Premier élément auquel se sont intéressé les auteurs: le diabète gestationnel a une prévalence comparable dans les deux groupes. Pas de différence significative non plus en ce qui concerne la prise de poids, le poids ou l'indice de masse corporelle. Les résultats révèlent également une similitude de la durée moyenne du travail et de celle de sa phase active : respectivement 289 minutes dans le groupe intervention versus 281 minutes dans le groupe contrôle et 32 versus 29 minutes.

Une analyse d'un sous-groupe, prévue dans la méthodologie de l'étude, a été réalisée chez des nullipares avec une grossesse unique, un fœtus en position céphalique et un début de travail spontané après 37 semaines.

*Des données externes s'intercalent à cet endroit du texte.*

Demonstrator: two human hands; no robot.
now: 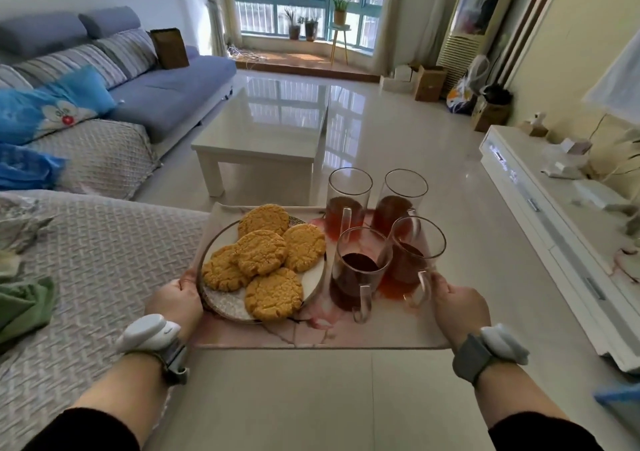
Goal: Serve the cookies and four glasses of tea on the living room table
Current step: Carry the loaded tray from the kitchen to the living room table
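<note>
I carry a pale marbled tray [346,336] in front of me, above the floor. My left hand [176,300] grips its left edge and my right hand [457,306] grips its right edge. On the tray's left half sits a round plate [221,306] with several golden cookies [263,253]. On its right half stand several handled glasses of dark tea [360,270], close together. Reddish tea is spilled on the tray around the glasses. The white living room table [263,128] stands just beyond the tray, its glossy top bare.
A grey-covered sofa [97,263] runs along my left, with a blue sofa [173,83] further back. A long white TV cabinet [554,208] lines the right wall. Glossy tiled floor [398,131] lies between them. Boxes and bags stand at the far right.
</note>
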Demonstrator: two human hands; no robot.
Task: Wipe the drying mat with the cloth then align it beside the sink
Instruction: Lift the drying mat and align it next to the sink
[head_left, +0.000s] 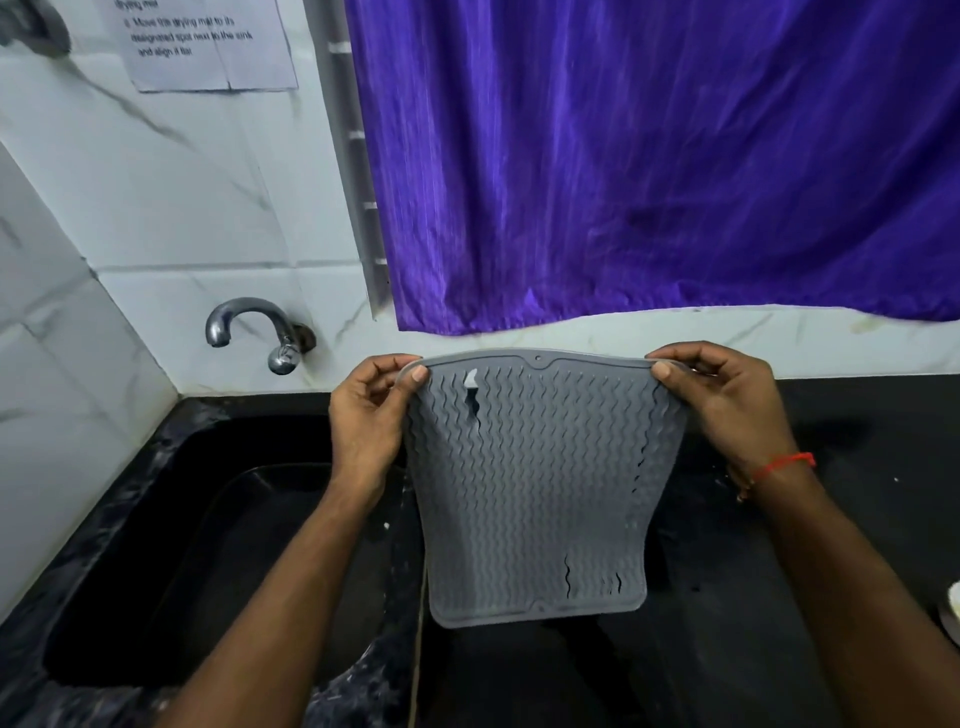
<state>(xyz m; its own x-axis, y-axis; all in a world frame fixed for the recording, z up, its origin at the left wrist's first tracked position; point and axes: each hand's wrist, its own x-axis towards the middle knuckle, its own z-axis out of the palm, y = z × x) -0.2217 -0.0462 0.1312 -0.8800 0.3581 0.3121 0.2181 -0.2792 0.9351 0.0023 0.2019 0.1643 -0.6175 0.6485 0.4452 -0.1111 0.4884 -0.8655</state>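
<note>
A grey ribbed drying mat (535, 493) with a few tears hangs in the air above the black counter, just right of the sink. My left hand (366, 415) pinches its upper left corner. My right hand (727, 405) pinches its upper right corner. The mat's lower edge dangles free near the counter. No cloth is in view.
A black sink (171, 545) lies at the left under a metal tap (249, 327). The black counter (857, 467) runs to the right. A purple curtain (649, 156) hangs behind. A white object (951, 605) sits at the right edge. A paper note (208, 41) is stuck on the tiled wall.
</note>
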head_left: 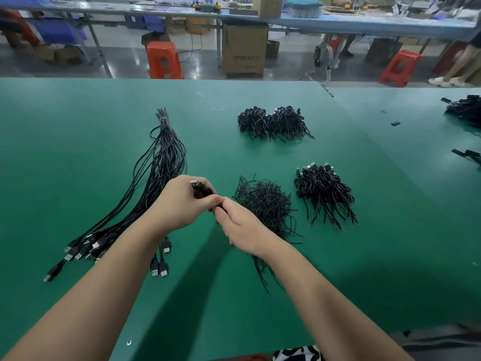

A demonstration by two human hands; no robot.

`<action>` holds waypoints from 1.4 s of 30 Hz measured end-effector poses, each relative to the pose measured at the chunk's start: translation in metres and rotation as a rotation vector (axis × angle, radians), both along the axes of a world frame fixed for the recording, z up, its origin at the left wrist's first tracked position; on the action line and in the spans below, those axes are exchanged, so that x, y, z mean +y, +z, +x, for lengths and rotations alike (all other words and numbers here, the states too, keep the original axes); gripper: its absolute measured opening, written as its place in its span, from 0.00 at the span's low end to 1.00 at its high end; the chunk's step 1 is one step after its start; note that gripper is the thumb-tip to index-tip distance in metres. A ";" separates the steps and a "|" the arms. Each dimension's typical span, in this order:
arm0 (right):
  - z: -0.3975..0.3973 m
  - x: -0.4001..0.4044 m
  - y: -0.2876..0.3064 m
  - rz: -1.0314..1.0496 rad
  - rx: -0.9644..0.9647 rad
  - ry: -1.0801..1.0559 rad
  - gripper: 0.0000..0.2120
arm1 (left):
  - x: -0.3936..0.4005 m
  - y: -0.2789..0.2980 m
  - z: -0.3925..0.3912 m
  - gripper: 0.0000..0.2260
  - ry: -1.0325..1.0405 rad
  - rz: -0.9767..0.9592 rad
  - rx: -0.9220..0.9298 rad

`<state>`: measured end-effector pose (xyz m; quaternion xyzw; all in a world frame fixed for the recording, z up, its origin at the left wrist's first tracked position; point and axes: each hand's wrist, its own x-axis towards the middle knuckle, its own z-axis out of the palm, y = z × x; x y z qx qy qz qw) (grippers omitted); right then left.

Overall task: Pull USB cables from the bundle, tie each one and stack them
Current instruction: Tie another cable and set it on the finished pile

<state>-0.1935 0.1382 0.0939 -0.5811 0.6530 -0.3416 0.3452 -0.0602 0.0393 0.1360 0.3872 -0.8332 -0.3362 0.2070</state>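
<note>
A long bundle of black USB cables [158, 173] lies on the left of the green table [78, 121], tied at its far end, with its plugs fanned out near me. My left hand [182, 201] grips one coiled cable [199, 187], its silver plug sticking up above the fingers. My right hand [238, 225] meets it from the right and pinches the same cable low down. A stack of tied cables [324, 192] sits to the right. A loose heap of thin black ties [265, 201] lies just beyond my right hand.
Two more heaps of tied cables [273, 123] lie farther back in the middle. Other black cable piles [466, 110] sit at the right edge. Beyond the table's far edge are orange stools [162, 59], a cardboard box [244, 48] and another workbench.
</note>
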 end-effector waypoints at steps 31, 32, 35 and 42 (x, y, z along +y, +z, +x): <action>-0.044 -0.005 -0.010 -0.009 -0.020 -0.340 0.15 | 0.026 -0.119 -0.021 0.10 -0.237 -0.058 -0.240; -0.044 -0.004 -0.010 -0.009 -0.028 -0.346 0.15 | 0.027 -0.123 -0.023 0.10 -0.243 -0.075 -0.255; -0.044 -0.004 -0.012 0.001 -0.062 -0.360 0.14 | 0.030 -0.126 -0.025 0.09 -0.269 -0.074 -0.304; -0.049 -0.005 -0.015 0.037 -0.106 -0.365 0.15 | 0.022 -0.132 -0.018 0.05 -0.276 -0.147 -0.474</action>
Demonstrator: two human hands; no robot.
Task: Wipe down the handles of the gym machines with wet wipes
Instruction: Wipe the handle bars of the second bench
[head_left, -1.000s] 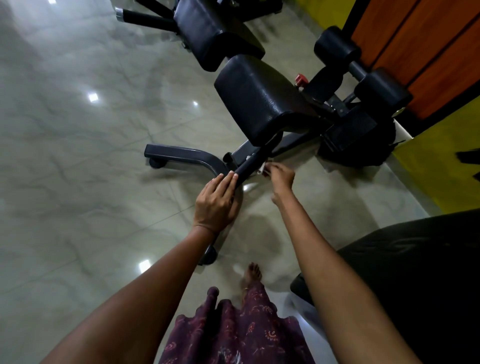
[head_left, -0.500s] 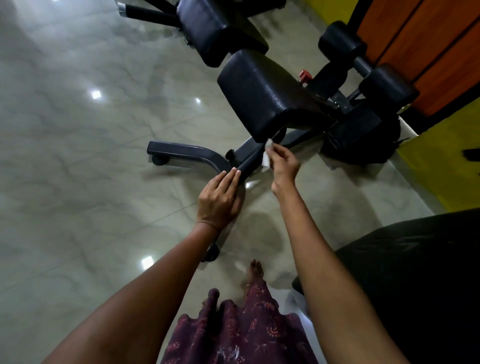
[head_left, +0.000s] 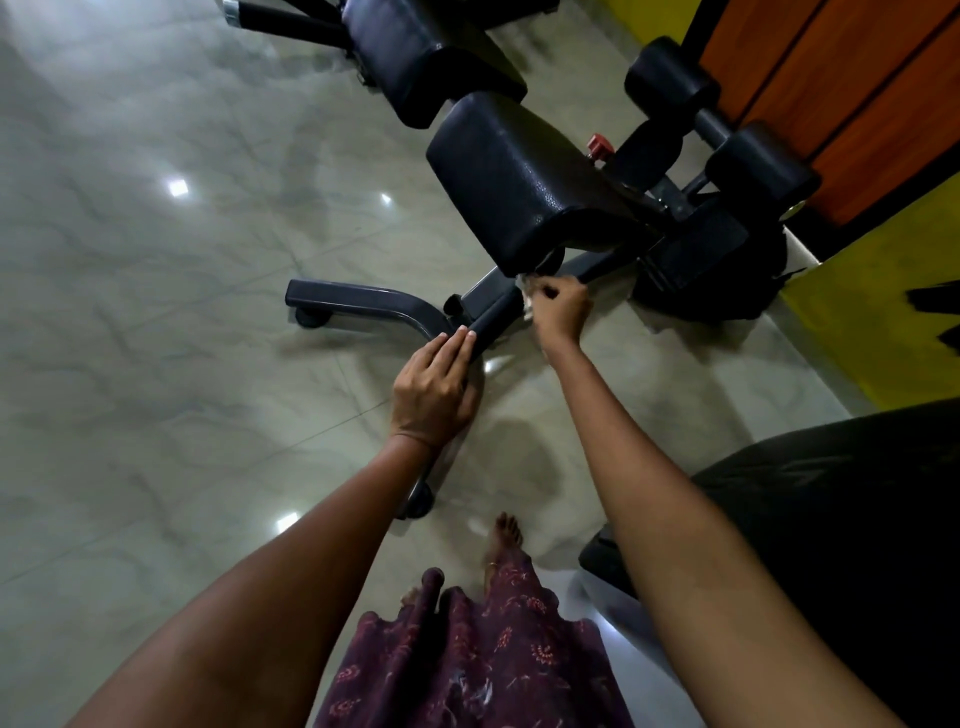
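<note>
While both hands (head_left: 431, 389) (head_left: 561, 312) grip the bench bar (head_left: 496, 317), marble floor (head_left: 156, 312) gleams

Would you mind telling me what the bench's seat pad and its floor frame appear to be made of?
Seat pad: likely vinyl or faux leather over padding; black, with a pebbled grain and dull sheen. Floor frame: probably painted or coated metal; dark, smooth, bent into a curve, catching a soft highlight.

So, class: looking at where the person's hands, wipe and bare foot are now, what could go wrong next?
The right hand pinches the wipe right under the seat pad, so fingers might get caught there. The left hand steadies the bar; the bare foot on glossy floor could slip.
</note>
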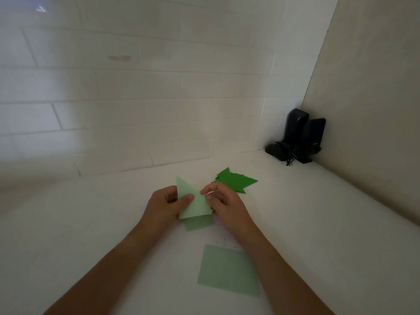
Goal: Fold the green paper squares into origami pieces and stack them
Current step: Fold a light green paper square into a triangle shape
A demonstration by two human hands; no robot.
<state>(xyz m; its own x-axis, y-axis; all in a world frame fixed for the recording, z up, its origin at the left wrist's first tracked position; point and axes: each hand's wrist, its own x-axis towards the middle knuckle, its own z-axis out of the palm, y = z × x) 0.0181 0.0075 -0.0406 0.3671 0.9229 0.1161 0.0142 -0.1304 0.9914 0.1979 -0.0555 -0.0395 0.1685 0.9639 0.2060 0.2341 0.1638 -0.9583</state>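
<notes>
Left hand (169, 201) and right hand (223, 198) pinch the folded paper (193, 205); behind it a dark-green stack (236, 180), nearer a flat square (227, 270), black speakers (295, 137) cornered on the counter (91, 223).

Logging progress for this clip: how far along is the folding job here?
Done: a pile of folded dark green pieces lies beyond the hands. In hand: the left hand and right hand hold a pale green sheet, partly folded to a point. Left: at least one flat pale green square waits nearer the person.
</notes>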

Elle retrouve une durée plus courte de la phase active du travail chez les femmes du groupe intervention (hazard ratio 1,34 ; intervalle de confiance 95 % : 1,02-1,77 ; p = 0,04).

En conclusion, cette étude montre que la pratique régulière d'exercices physiques durant la grossesse n'a pas d'influence sur la durée du travail et de sa phase active. Ses auteurs font remarquer que la taille de cette étude est plus important que celle des études incluses dans une revue Cochrane de 2010, laquelle concluait que les données étaient insuffisantes pour statuer quant à l'effet nocif ou bénéfique de l'activité physique chez les femmes enceintes.